We hold, therefore, that, for purposes of impeachment, indecent exposure is not an infamous crime, a crime of moral turpitude, a felony, nor a crime involving dishonesty or deceit. Further, we hold, it is a lesser crime for which the proscribed conduct includes such a wide variety of behavior that the factfinder would be unable to make a reasoned judgment as to whether the offense affects the defendant's credibility; it is inadmissible for purposes of impeachment. Under the circumstances of the instant case, where the defendant was on trial for sex related offenses, the prejudicial effect of its admission, though impossible to gauge, could have been significant and, therefore, constitutes reversible error.

Ricketts, 291 Md. at 713-14, 436 A.2d 906 (emphasis added).

We interpret this opinion of the Court of Appeals as a significant departure from the earlier decisions governing the use of prior convictions of non-infamous crimes to impeach the credibility of a defendant who testifies in his own defense in a criminal case. (cf. dissent of Chief Judge Murphy in Ricketts, 291 Md. at 714, 436 A.2d 906.) Trial judges presented with evidence of a defendant's prior conviction of a non-infamous crime have now been directed flatly to reject the evidence unless the name of the crime tends to show that a person convicted of such an offense is not to be believed under oath.

We perceive no difference between the crime of indecent exposure and assault and battery in this context. As we observed in Woods v. State, 14 Md. App. 627, 632, 288 A.2d 215 (1972), there is no single crime in Maryland of assault and battery. Where that term is used to describe a single offense it must be understood "as meaning, more precisely, `battery, with its included assault.'" Id., 14 Md. App. at 631, 288 A.2d 215. The crime of battery in this State covers a wide range of criminal activity ranging from the mere unpermitted touching of another to the injury of another person with a weapon. Gilbert & Moylan, Maryland Criminal Law, § 3.0-3.3 (1983). Therefore, the name of the offense for which the appellant had been convicted shed no light upon his credibility. The jury in the instant case could not have been aided in determining the appellant's credibility by the knowledge of his prior conviction of assault and battery. We therefore hold that evidence of that prior conviction of the appellant was irrelevant and inadmissible. Further, we conclude that since the appellant was defending charges of assaultive type crimes, the close correlation between his prior conviction of assault and battery and the crimes for which he was standing trial rendered the admission of evidence of such prior conviction reversible error.

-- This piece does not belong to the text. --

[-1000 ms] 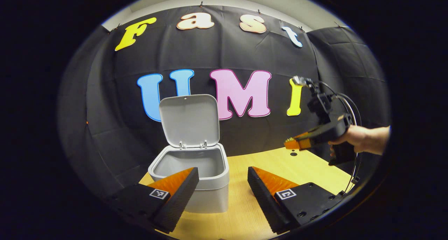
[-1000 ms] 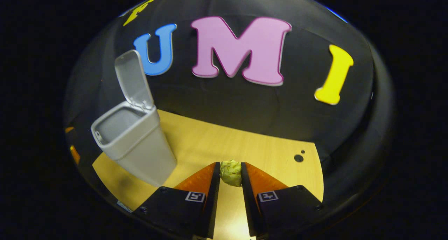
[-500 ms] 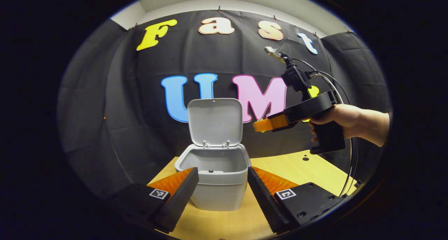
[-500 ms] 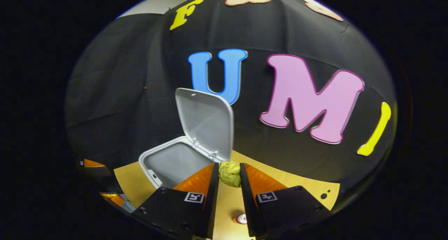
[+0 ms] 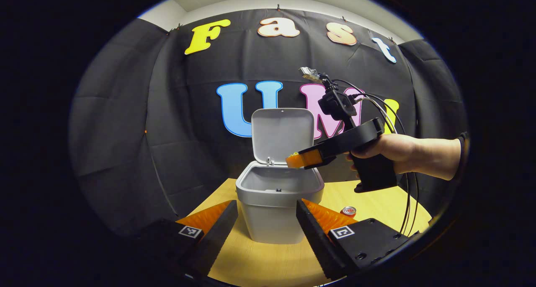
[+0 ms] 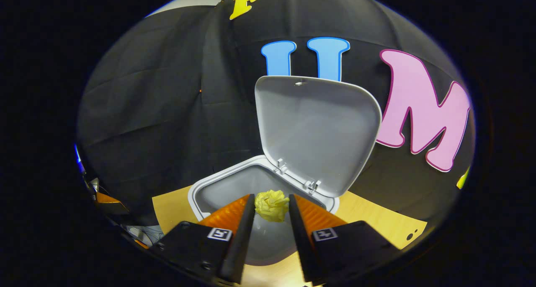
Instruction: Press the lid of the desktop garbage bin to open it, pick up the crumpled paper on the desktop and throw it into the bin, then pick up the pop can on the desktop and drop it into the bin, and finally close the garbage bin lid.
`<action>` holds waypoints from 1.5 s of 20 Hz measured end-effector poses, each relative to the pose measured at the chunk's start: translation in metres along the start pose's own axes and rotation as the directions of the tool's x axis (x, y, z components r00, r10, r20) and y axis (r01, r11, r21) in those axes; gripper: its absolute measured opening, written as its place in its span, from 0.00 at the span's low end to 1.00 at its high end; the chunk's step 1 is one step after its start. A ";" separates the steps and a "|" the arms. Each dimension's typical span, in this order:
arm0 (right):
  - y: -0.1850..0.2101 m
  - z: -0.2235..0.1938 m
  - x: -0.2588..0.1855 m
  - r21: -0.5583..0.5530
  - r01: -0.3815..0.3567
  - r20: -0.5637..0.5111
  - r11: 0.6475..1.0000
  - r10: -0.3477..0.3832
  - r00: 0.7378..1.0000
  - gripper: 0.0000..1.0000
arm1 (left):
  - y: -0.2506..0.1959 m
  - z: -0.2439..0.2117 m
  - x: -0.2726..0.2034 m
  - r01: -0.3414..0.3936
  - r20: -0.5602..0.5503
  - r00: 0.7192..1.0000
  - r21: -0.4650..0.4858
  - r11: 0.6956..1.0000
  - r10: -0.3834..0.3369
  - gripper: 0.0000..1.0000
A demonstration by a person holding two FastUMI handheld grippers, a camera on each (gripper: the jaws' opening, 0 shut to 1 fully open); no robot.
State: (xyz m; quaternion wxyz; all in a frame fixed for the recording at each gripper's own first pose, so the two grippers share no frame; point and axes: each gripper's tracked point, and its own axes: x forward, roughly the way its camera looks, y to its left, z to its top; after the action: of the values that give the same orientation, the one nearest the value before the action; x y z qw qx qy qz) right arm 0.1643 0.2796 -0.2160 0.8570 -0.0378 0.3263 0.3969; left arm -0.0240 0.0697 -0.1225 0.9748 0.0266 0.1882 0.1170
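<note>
While your right gripper pinches the crumpled yellow-green paper ball between both fingers, that ball hangs over the mouth of the grey plastic desktop bin, close to the hinge at the bin's 1 o'clock rim in the right gripper view. That is the risk: let go this near the back edge and the light paper may clip the upright grey lid or the rim and bounce out onto the pale wooden desk. Judge the drop to be safer nearer the centre of the opening.

From the left gripper view, the right gripper, held in your hand, sits just above the bin's far right corner, by the lid's hinge. A nudge there could knock the lid down early or shove the bin across the desk.

Your left gripper is spread wide, holding nothing, with the bin's front framed between its fingers at 12 o'clock. Push forward carelessly and you could tip it.

At 3 o'clock of the bin, near the left gripper's right finger, the red-topped pop can stands on the desk, still to be binned.
</note>
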 end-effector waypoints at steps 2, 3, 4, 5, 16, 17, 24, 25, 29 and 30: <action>-0.007 0.003 -0.001 0.018 0.014 0.011 1.000 -0.015 1.000 0.82 | 0.000 -0.002 0.001 0.005 0.001 1.000 0.009 1.000 -0.005 0.95; -0.011 0.005 -0.006 0.024 0.024 0.023 0.999 -0.025 0.999 1.00 | -0.001 -0.003 0.002 0.012 0.002 1.000 0.013 1.000 -0.012 0.95; -0.018 0.008 -0.011 0.029 0.040 0.036 0.999 -0.041 0.998 0.99 | -0.003 -0.006 0.004 0.022 0.004 1.000 0.016 1.000 -0.022 0.95; -0.026 0.011 -0.019 0.033 0.066 0.052 0.997 -0.068 0.996 0.99 | -0.006 -0.007 0.007 0.037 0.005 0.999 0.016 0.999 -0.037 0.95; -0.179 0.005 -0.207 0.113 0.545 0.298 0.831 -0.552 0.779 0.98 | -0.122 -0.095 0.051 0.339 -0.086 0.940 0.104 0.935 -0.331 0.95; -0.191 -0.003 -0.223 0.126 0.579 0.304 0.806 -0.587 0.750 0.98 | -0.135 -0.104 0.058 0.365 -0.089 0.930 0.101 0.926 -0.357 0.96; -0.252 -0.080 -0.301 0.213 0.717 0.256 0.664 -0.746 0.614 0.98 | -0.219 -0.180 0.115 0.452 -0.140 0.887 0.072 0.889 -0.440 0.96; -0.259 -0.093 -0.304 0.209 0.733 0.238 0.648 -0.760 0.604 0.98 | -0.227 -0.189 0.124 0.451 -0.145 0.887 0.064 0.890 -0.439 0.96; -0.274 -0.127 -0.316 0.152 0.777 0.195 0.611 -0.789 0.582 0.98 | -0.257 -0.215 0.159 0.463 -0.155 0.879 0.045 0.885 -0.451 0.96; -0.276 -0.133 -0.316 0.146 0.779 0.186 0.610 -0.790 0.584 0.98 | -0.259 -0.221 0.168 0.460 -0.155 0.880 0.050 0.886 -0.449 0.96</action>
State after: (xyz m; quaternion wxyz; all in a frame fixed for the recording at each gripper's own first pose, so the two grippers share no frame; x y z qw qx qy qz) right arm 0.1396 -0.1590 -0.1874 0.9764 -0.1107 0.1833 -0.0284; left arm 0.1018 -0.1406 -0.4130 0.9574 0.0152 0.2614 -0.1216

JUDGMENT REVERSED AND CASE REMANDED FOR A NEW TRIAL. COSTS TO BE PAID BY CHARLES COUNTY.

NOTES

[1] The accepted definition of "infamous" appears in Garitee v. Bond, 102 Md. 379, 383, 62 A. 631 (1905), thus:

The crimes which the common law regarded as infamous because of their moral turpitude were treason, felony, perjury, forgery and those other offenses, classified generally as crimen falsi, which impressed upon their perpetrator such a moral taint that to permit him to testify in legal proceedings would injuriously affect the public administration of justice.

[2] See also Kirby v. State, 48 Md. App. 205, 426 A.2d 423 (1981).

[3] Section 10-905 states in pertinent part:

(a) In general. — Evidence is admissible to prove the interest of a witness in any proceeding, or the fact of his conviction of an infamous crime. Evidence of conviction is not admissible if an appeal is pending, or the time for an appeal has not expired, or the conviction has been reversed, and there has been no retrial or reconviction.